I’m back from the Altitude Design Summit and simultaneously exhausted and energized. I got to meet and hang with amazing people (hello all the amazing people! I miss you!).
Here is a quick list of the resources mentioned in the panel I was invited to speak on called Harder, Better, Faster, Stronger Blogging. I was up there with Susan Brinson of House of Brinson and Erica Reitman of Design Blahg, who put together the fantastic slide show used in our talk. Big thanks Erica.
- Skitch for screengrabs. Allows you to made edits and draw on top of the image. Jing is another screen capture tool.
- Outbrain for related posts. Works with many blogging platforms, gives you stats on what posts are getting the most attention.
- Evernote for organization. Can organize and sort your information from mobile devices as well. Allows you to save text, images, links and audio notes.
- Pinterest for sourcing and inspiration. Community currated and full of pretty stuff.
- Squarespace for blogging. Allows for non-coders and coders alike to have lots of control of the look. (Full disclosure, Squarespace sponsored the panels. Fact, the Alt Summit website was created and is hosted on Squarespace.)
- Google Alerts to let you see what others might be saying about your site. Sends emails periodically or collects the alerts in a feed. You can monitor any search term.

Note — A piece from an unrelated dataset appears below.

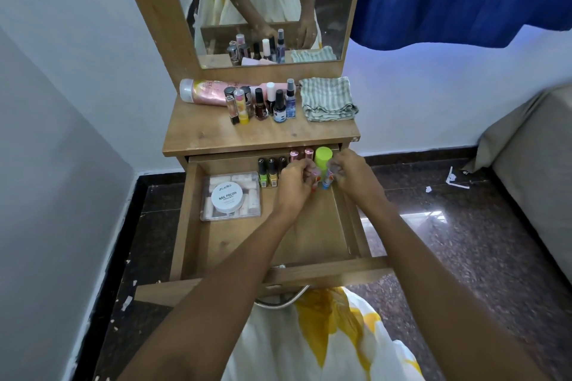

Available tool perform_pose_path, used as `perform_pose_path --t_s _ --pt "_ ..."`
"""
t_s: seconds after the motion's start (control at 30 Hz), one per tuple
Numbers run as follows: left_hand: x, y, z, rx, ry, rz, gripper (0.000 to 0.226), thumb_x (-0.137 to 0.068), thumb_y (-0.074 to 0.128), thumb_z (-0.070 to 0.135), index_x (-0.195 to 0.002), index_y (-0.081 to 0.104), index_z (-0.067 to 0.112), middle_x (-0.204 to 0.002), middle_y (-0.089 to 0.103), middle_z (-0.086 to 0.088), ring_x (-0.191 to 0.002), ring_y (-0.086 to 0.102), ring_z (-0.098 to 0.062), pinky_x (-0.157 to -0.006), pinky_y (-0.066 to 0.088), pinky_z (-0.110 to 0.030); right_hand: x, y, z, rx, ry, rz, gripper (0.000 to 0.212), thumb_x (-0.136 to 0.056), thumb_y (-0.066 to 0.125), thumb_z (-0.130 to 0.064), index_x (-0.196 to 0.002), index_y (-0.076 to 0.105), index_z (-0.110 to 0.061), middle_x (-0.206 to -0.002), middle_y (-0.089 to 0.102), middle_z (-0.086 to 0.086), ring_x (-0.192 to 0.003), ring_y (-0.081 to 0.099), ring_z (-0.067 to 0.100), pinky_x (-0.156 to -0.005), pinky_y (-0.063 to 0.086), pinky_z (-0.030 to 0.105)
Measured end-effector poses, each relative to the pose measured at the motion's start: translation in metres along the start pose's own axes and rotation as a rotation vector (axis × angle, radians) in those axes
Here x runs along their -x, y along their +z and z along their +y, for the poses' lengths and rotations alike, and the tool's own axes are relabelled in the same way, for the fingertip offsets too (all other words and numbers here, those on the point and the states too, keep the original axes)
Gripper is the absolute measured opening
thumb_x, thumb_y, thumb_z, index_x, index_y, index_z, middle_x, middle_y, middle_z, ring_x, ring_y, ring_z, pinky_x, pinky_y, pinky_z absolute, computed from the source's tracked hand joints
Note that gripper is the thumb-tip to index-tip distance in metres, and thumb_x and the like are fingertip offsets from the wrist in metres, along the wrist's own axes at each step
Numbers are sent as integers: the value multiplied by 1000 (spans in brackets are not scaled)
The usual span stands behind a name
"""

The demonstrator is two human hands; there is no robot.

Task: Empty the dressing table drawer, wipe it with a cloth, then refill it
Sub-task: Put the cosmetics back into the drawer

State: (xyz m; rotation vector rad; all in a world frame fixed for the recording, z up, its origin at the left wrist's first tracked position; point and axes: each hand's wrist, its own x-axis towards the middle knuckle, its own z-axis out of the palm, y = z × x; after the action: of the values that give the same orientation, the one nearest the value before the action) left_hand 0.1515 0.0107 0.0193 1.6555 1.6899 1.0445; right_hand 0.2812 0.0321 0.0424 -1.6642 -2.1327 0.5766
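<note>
Handling two small vials inside the open drawer [235,241].
Pinching a red vial [314,183] in the left hand [295,182], a blue vial [325,185] in the right hand [354,175], just before a green-capped bottle [323,155] and polish bottles [271,171] at the back; clear box [249,182] and remover tub [228,197] alongside. Probably mid-emptying, cloth [328,99] folded on the desk [263,134]; next, lifting both clear.

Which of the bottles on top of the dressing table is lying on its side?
The large pink bottle with the grey cap, furthest back. It lies flat, while the small bottles in front of it all stand upright.
</note>
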Motion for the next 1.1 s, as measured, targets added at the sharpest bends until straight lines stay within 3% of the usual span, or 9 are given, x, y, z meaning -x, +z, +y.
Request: perform_pose_path --t_s 0.07,0.17,0.23,0.3,0.37,0.43,0.5,0.67,1.1 --pt "-2 5 -2 26 -16 8 20 -77 55 -12 -88 64 3 -83 60 -4 -74 56 -14 -68 45 -11 -2 3 3 26 -5 7 26 -80 57 3 -105 63 2 -112 55 20 -102 55 33 -82 46 37" --pt "-6 12 -7 48 -33 17 20 -77 56 -10 -83 63 7 -82 65 -9 -78 62 -21 -76 54 -33 -5 5 6 56 -4 -1 27 -78 59 3 -105 64 1 -112 55 19 -102 55 32 -81 46 37" --pt "-8 16 -11 53 -51 8 19 -78 57 -9 -84 63 8 -84 66 -10 -80 63 -23 -79 54 -39 -6 6 8 62 -10 -3 25 -77 59 4 -101 65 1 -110 56 18 -100 55 31 -81 47 38" --pt "-9 19 -13 60 -64 -1 19 -78 58 -8 -85 63 9 -86 67 -11 -80 64 -22 -80 54 -38 -7 8 9 60 -23 2 21 -76 60 5 -96 66 1 -107 57 18 -97 55 30 -79 47 38" --pt "-9 21 -13 53 -64 -8 17 -79 59 -5 -88 64 8 -91 66 -12 -81 62 -18 -80 52 -28 -8 11 11 61 -27 15 17 -76 59 6 -91 65 2 -104 59 18 -96 55 30 -77 46 37" --pt "-8 22 -13 14 -50 -11 16 -82 60 -1 -95 65 6 -99 63 -11 -83 55 -13 -76 41 -13 -9 13 12 59 -26 31 14 -77 58 5 -89 64 4 -102 59 19 -96 54 31 -76 44 37" --pt "-7 23 -12 -13 -42 -8 18 -83 60 1 -100 64 5 -104 59 -10 -86 49 -9 -75 34 -8 -10 15 12 53 -33 36 14 -77 57 4 -90 64 3 -102 60 20 -97 53 32 -77 43 37" --pt "-8 25 -10 -24 -27 5 18 -83 60 0 -100 65 5 -104 59 -10 -90 55 -16 -81 44 -20 -11 15 12 33 -27 46 16 -79 58 1 -94 64 5 -105 58 21 -99 52 33 -79 44 40" --pt "-5 26 -8 -56 -20 -10 28 -81 54 -7 -105 59 7 -109 58 -9 -96 55 -18 -79 45 -22 -9 19 16 -13 -1 93 22 -75 63 3 -96 59 -2 -103 57 16 -95 53 29 -77 49 41"
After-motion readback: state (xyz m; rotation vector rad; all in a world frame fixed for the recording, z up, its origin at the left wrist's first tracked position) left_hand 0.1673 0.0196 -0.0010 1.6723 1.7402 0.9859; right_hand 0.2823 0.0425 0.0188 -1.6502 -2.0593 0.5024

- Mention Notifier to keep up with Twitter mentions. Sends you an email or text message any time you are mentioned on Twitter, works with any search or hashtag you’d like.
- Zinio app for reading magazines. Lets you read all your magazines on your iPad or iPhone.
- Twitter, obviously. Tweetdeck and Hootsuite were the favorites for the many ways you can sort and organize multiple accounts and searches.
- Photoshop actions for quick image preparation. Setting up your own actions means a photo can be ready for your blog in one click. You can also download actions created by others to get some very pretty looks going on.
- Instapaper to read things later. Saves a long form article in a very readable format and lets you read it later on computer or iPhone, downloads it so you can read when offline (hello air travel).
- Flickr for photos. You can store, share and sort your photos, as well as use search with Creative Commons licenses if you need to find something specific. I’ve been using it for years and people still regularly find my blog from a photo they saw shared on Flickr.
- RSS Reader to keep you organizes. Google Reader is the favorite choice. Use Helvetireader for a minimalist skin and Feedly provides a magazine like layout.
I want to add my own little tip. I never quite got into the habit of using another site like Evernote or Digg to collect the things I come across, instead what I do is to quickly bookmark/favorite/star/like (in a browser/email/Flickr/Twitter and on my phone) those things I find as I’m surfing but don’t have time to blog about them in that moment. And on Fridays I schedule a block of time, usually it only takes half an hour, to revisit and sort through all those items. I clear them out, which makes me feel like I’m tidying up and is a nice way to end a week, and usually I rediscover something I really dig but would have forgotten about. My method may not be as technically awesome as using a service to draw everything together, but I find that it allows me to move quickly through my week and think more carefully about if I want to include something in my blog later on when I’m more focused.